____ SOURCE MATERIAL

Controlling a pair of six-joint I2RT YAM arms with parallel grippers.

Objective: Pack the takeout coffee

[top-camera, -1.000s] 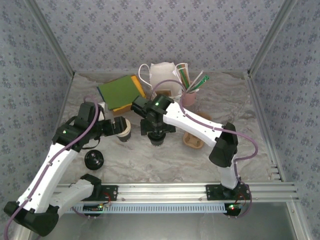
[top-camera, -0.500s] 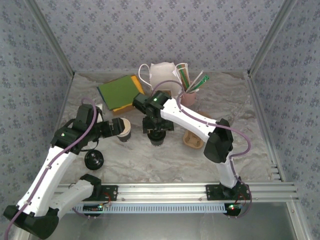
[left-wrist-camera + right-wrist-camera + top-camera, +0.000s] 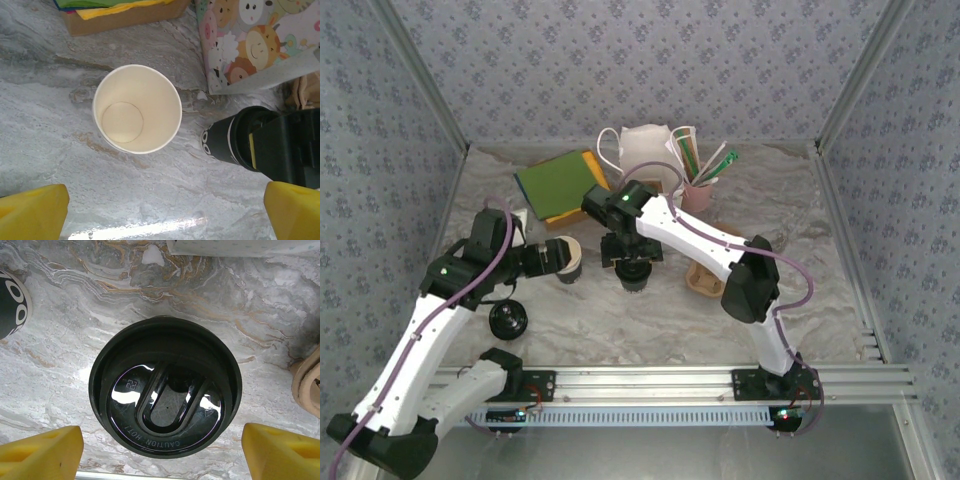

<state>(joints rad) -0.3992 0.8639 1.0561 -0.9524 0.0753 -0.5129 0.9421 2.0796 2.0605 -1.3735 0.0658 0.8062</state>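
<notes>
The takeout coffee is a dark cup with a glossy black lid, standing upright mid-table. My right gripper hangs directly over it, open. Its yellow fingertips flank the lid with a gap on each side. In the left wrist view the coffee's dark side shows under the right gripper's black body. My left gripper is open over bare marble, just short of the lidless cup with the cream inside. That cup stands left of the coffee.
A loose black lid lies near the left arm. At the back are a white bag, green and yellow napkins on a box and a pink cup of straws. A cardboard holder lies right of the coffee.
The right gripper's fingers have drawn in slightly around the coffee, and its wrist has shifted a little left. The left gripper has crept slightly toward the lidless cup.
</notes>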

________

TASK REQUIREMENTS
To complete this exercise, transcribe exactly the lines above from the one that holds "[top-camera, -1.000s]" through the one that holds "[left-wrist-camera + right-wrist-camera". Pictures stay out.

EXERCISE ANSWER
[top-camera, -1.000s] 
[top-camera, -0.500s] 
[left-wrist-camera + right-wrist-camera + top-camera, +0.000s] 

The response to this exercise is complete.